To determine how much you need to pay as income tax, every individual undertakes a self assessment through annual tax return files. Every business owner should be registered with HM Revenue and Customs. The HMRC also helps in setting up the National Insurance to be remitted and maintains the records.
This is the tax that is levied on the taxable income of limited companies. The corporate taxes are also in categories as follows:
· 28% for 2010
· 26% for 2011
· 25% for 2012
· 20% for companies making less than £300,000
Startup companies are required to fill the CT41G form which should be submitted to that Tax Office. This form is used to give details of the new company, and it should be submitted within 3 months of incorporation. If the company has been registered but is yet to start trading activities, then a Dormant company form (which is insert the CT41G form) should be filled.
Value Added Tax and Duty
All businesses that provide value added products attract VAT. Most B2B and B2C businesses usually result in the standard 20% rate. However, the exact tax rate will depend on the item. Some items can attract as low as 5% while others are zero rated. Other items may be exempted from VAT while others do not attract the tax at all.
Startups are exempted from paying VAT unless their taxable income for the previous 1 year is more than £73,000.

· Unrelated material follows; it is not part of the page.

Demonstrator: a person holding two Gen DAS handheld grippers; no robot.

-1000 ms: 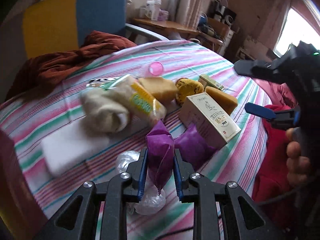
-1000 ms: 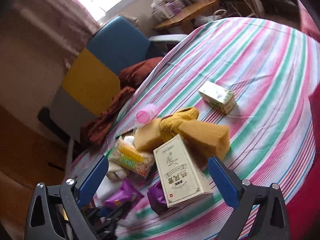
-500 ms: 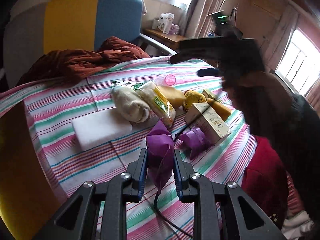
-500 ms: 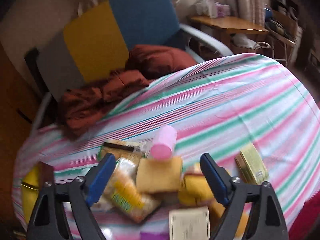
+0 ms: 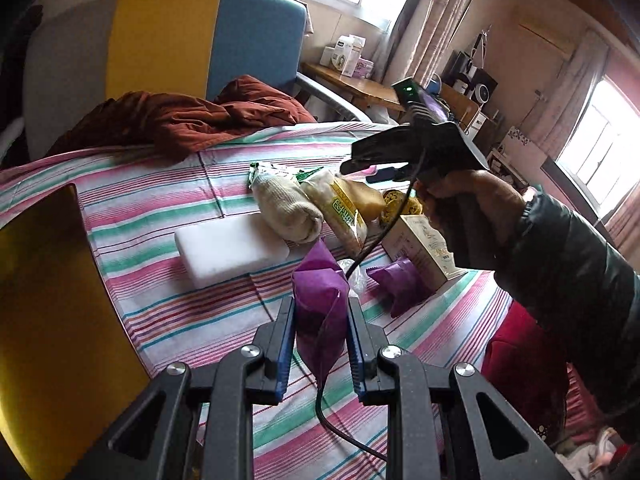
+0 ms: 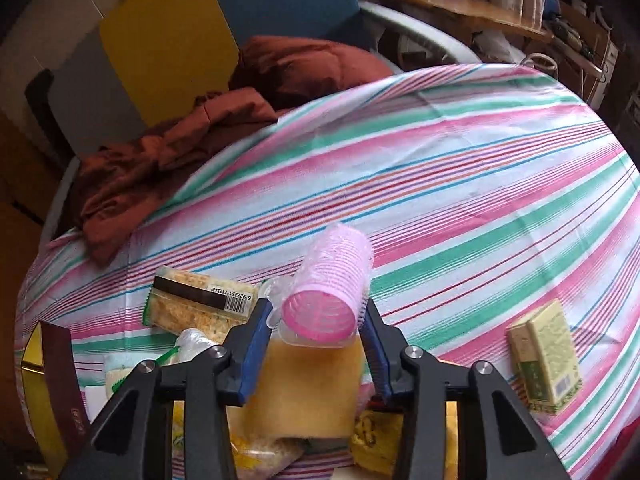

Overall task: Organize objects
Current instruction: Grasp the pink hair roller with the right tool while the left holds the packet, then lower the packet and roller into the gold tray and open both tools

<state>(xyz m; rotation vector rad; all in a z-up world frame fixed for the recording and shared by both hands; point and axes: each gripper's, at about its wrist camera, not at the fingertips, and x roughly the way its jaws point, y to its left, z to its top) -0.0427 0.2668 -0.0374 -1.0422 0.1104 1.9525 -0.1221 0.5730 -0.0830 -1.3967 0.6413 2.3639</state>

For businesses that deal with imports and exports outside the EU, the products may be liable to import VAT and custom duty.
National Insurance and PAYE
National Insurance is contributions that should be remitted for all employees, whether self employed or you draw your salary from your own company. The rules governing the amount of contributions vary with the rates, though the contributions are likely to go high if the taxes payable are high.
Self employed people pay a flat rate (class2) regardless of the amount of profit realized and Class 4 contributions which as dependent on the taxable profit made. The standard contributions, however, are about 15% of the total earnings.
The National PAY system collects National Insurance from both employers and employees. Employers are required to pay Class1 contributions, same as employees.
Tax Reliefs and Exemptions
The law is very particular about tax payment and doesn’t differentiate between startups and already established businesses. However, new businesses have the benefit of a variety of benefits, allowances and reliefs. The government can scrap some taxes from time to time to encourage startups in different zones.
All startups in the 21 newly named UK enterprise zones or any business relocating its operations to one of those zones qualify for 100% tax exemption for the first 5 years. New businesses outside these zones qualify for smaller tax reliefs and exemptions.
Capital allowances are made to offer relief to businesses that pay corporation tax on electronics such as computers, vehicles, and furniture and business tools in the first business year. The enterprise scheme is a 20% relief from income tax for new ventures.
In addition to the usual startup costs, taxes are a reality. It is essential to consider these requirements, fill the necessary forms and submit them to the relevant offices on time. Be ardent in finding loopholes on tax reliefs and exemptions so that you can take advantage of them.